__Work request__: Quote every line of the data below as it stands, omitting pictures.

__Information shown__:
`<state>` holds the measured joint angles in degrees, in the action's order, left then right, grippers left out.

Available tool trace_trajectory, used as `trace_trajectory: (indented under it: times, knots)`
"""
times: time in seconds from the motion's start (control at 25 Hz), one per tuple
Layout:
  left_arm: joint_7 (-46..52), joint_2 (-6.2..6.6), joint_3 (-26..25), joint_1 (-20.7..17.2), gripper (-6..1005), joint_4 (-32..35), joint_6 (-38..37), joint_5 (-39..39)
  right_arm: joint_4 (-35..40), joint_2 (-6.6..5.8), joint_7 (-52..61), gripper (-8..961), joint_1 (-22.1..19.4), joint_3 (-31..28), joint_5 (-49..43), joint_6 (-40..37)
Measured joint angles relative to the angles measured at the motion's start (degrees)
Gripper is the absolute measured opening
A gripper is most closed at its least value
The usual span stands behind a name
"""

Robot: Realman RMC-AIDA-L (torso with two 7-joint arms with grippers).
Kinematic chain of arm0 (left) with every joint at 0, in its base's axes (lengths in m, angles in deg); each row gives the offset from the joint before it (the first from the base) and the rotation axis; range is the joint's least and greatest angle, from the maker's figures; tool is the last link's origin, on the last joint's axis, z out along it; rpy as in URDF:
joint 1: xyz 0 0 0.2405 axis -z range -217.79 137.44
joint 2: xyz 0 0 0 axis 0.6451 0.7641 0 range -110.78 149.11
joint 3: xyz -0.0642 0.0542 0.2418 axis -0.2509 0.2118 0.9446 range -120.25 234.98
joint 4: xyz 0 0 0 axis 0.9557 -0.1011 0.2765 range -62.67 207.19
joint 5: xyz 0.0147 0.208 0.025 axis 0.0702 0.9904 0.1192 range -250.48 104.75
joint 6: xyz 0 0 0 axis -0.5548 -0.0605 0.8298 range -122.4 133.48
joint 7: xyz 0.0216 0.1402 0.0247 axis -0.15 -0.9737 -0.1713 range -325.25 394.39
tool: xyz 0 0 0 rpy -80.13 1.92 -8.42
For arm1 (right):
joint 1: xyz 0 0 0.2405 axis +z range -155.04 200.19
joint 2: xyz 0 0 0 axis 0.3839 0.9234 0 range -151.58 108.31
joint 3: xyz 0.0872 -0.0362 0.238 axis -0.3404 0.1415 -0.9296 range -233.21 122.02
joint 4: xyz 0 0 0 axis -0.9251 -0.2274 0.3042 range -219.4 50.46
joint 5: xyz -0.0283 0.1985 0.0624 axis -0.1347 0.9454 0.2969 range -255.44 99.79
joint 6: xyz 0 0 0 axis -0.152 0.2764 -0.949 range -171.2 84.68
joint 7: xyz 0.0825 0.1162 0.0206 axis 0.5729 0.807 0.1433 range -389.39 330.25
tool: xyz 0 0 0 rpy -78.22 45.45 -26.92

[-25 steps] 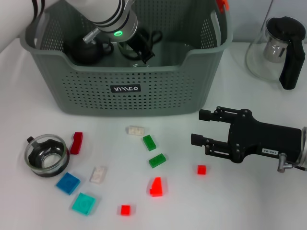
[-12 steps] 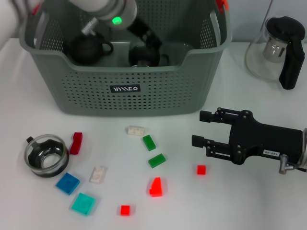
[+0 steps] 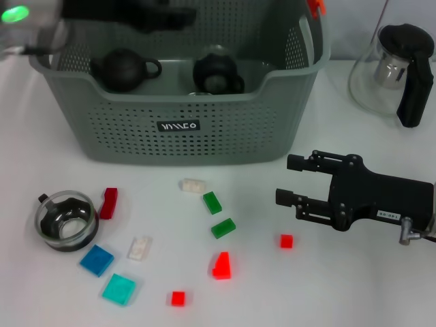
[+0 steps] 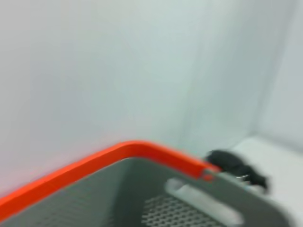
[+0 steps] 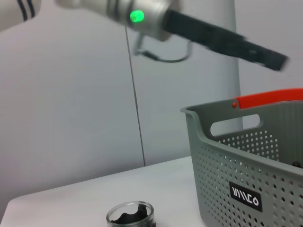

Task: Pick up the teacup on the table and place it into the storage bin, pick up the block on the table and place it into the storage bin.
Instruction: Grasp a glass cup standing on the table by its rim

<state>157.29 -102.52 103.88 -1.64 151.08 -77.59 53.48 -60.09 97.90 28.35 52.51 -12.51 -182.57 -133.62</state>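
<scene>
The grey-green storage bin (image 3: 184, 126) stands at the back of the table, also showing as storage bin (image 5: 246, 189) and storage bin (image 4: 189, 198). Two dark round vessels lie inside it, one on the left (image 3: 122, 68) and one in the middle (image 3: 216, 73). A glass teacup (image 3: 65, 221) with a dark inside, teacup (image 5: 130, 215), sits on the table at the front left. Several coloured blocks lie in front of the bin, among them a green block (image 3: 212, 202) and a red block (image 3: 286, 240). My left gripper (image 3: 163, 15) is blurred above the bin's back left. My right gripper (image 3: 289, 180) hovers open and empty, right of the blocks.
A glass pitcher with a black handle and lid (image 3: 398, 68) stands at the back right, beside the bin. The bin's orange-red handle (image 4: 94, 163) runs along its top. White table surface lies between the blocks and the front edge.
My left arm has lifted out of the bin and swung up and to the left, leaving the middle dark vessel inside. My right gripper has hardly moved.
</scene>
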Motion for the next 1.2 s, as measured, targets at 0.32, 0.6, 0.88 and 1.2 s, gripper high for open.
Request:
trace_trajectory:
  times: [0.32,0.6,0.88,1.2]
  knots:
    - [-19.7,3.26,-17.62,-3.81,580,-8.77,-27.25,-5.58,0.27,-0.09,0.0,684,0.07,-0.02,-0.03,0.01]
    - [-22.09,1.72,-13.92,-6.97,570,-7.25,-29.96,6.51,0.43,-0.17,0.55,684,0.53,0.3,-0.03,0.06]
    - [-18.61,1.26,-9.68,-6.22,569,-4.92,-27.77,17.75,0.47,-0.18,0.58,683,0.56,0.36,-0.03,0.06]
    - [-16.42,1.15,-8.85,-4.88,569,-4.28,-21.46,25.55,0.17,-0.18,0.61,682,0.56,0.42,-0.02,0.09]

__Answer for the task__:
`<state>` holds the measured joint angles in degrees, in the action's order, left then right, grippers left out.

Available tool trace_trajectory, used as `trace_trajectory: (indented under it: times, knots)`
"""
times: time in seconds from the motion's start (control at 25 Hz), one per tuple
Layout:
  left_arm: joint_7 (-46..52), joint_2 (-6.2..6.6), joint_3 (-26..25), joint_1 (-20.7..17.2), gripper (-6..1005), joint_4 (-32..35), joint_6 (-38..37), joint_5 (-39..39)
  right_arm: joint_4 (-35..40), joint_2 (-6.6..5.8), joint_7 (-52..61), gripper (-8..961), joint_1 (-22.1..19.4), joint_3 (-31..28), joint_5 (-49..43), joint_6 (-40..37)
Measured joint angles relative to the angles measured at the motion's start (degrees)
Gripper is the absolute measured opening
A gripper is most closed at its least value
The usual span stands behind a name
"""

Robot: Realman RMC-AIDA-L (torso with two 7-joint arms with grippers).
Kinematic chain of arm0 (left) with every joint at 0, in its base's axes (lengths in m, angles in deg); each row gives the offset from the joint before it (the first from the base) and the rotation axis; range is the joint's least and greatest angle, from the maker's figures; tool is the last link's origin, on the last joint's axis, z out along it; rpy as in URDF:
joint 1: xyz 0 0 0.2405 axis -z range -217.79 137.44
joint 2: xyz 0 0 0 axis 0.6451 0.7641 0 range -110.78 149.11
joint 3: xyz -0.0642 0.0542 0.2418 axis -0.2509 0.2118 0.9446 range -120.25 234.98
joint 4: xyz 0 0 0 axis 0.9557 -0.1011 0.2765 range -62.67 207.19
joint 5: xyz 0.0147 0.208 0.025 axis 0.0702 0.9904 0.1192 range -250.48 104.75
joint 6: xyz 0 0 0 axis -0.5548 -0.0605 0.8298 range -122.4 133.48
joint 7: xyz 0.0216 0.1402 0.0247 axis -0.15 -0.9737 -0.1713 range -325.25 394.39
tool: xyz 0 0 0 rpy -80.13 1.92 -8.42
For arm1 (right):
joint 1: xyz 0 0 0.2405 axis +z range -155.04 200.19
joint 2: xyz 0 0 0 axis 0.3839 0.9234 0 range -151.58 108.31
joint 3: xyz 0.0872 -0.0362 0.238 axis -0.3404 0.1415 -0.9296 range -233.21 122.02
joint 4: xyz 0 0 0 axis -0.9251 -0.2274 0.3042 range -219.4 50.46
joint 5: xyz -0.0283 0.1985 0.0624 axis -0.1347 0.9454 0.2969 range -255.44 99.79
joint 6: xyz 0 0 0 axis -0.152 0.2764 -0.949 range -171.2 84.68
joint 7: xyz 0.0825 0.1162 0.0206 axis 0.5729 0.807 0.1433 range -389.39 330.25
tool: xyz 0 0 0 rpy -78.22 45.45 -26.92

[-25 steps] 
[-12 steps] 
[+0 steps] 
[+0 steps] 
[+0 steps] 

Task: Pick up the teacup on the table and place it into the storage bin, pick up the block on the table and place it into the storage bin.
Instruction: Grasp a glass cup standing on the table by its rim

<state>157.29 -102.52 103.88 -1.64 151.08 -77.59 53.48 -60.09 97.90 28.35 52.51 -12.51 -182.57 -133.62</state>
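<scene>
The grey-green storage bin (image 3: 184, 126) stands at the back of the table, also showing as storage bin (image 5: 246, 189) and storage bin (image 4: 189, 198). Two dark round vessels lie inside it, one on the left (image 3: 122, 68) and one in the middle (image 3: 216, 73). A glass teacup (image 3: 65, 221) with a dark inside, teacup (image 5: 130, 215), sits on the table at the front left. Several coloured blocks lie in front of the bin, among them a green block (image 3: 212, 202) and a red block (image 3: 286, 240). My left gripper (image 3: 163, 15) is blurred above the bin's back left. My right gripper (image 3: 289, 180) hovers open and empty, right of the blocks.
A glass pitcher with a black handle and lid (image 3: 398, 68) stands at the back right, beside the bin. The bin's orange-red handle (image 4: 94, 163) runs along its top. White table surface lies between the blocks and the front edge.
My left arm has lifted out of the bin and swung up and to the left, leaving the middle dark vessel inside. My right gripper has hardly moved.
</scene>
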Motion for the next 1.2 s, as measured, targets at 0.32, 0.6, 0.88 and 1.2 s, gripper high for open.
Request:
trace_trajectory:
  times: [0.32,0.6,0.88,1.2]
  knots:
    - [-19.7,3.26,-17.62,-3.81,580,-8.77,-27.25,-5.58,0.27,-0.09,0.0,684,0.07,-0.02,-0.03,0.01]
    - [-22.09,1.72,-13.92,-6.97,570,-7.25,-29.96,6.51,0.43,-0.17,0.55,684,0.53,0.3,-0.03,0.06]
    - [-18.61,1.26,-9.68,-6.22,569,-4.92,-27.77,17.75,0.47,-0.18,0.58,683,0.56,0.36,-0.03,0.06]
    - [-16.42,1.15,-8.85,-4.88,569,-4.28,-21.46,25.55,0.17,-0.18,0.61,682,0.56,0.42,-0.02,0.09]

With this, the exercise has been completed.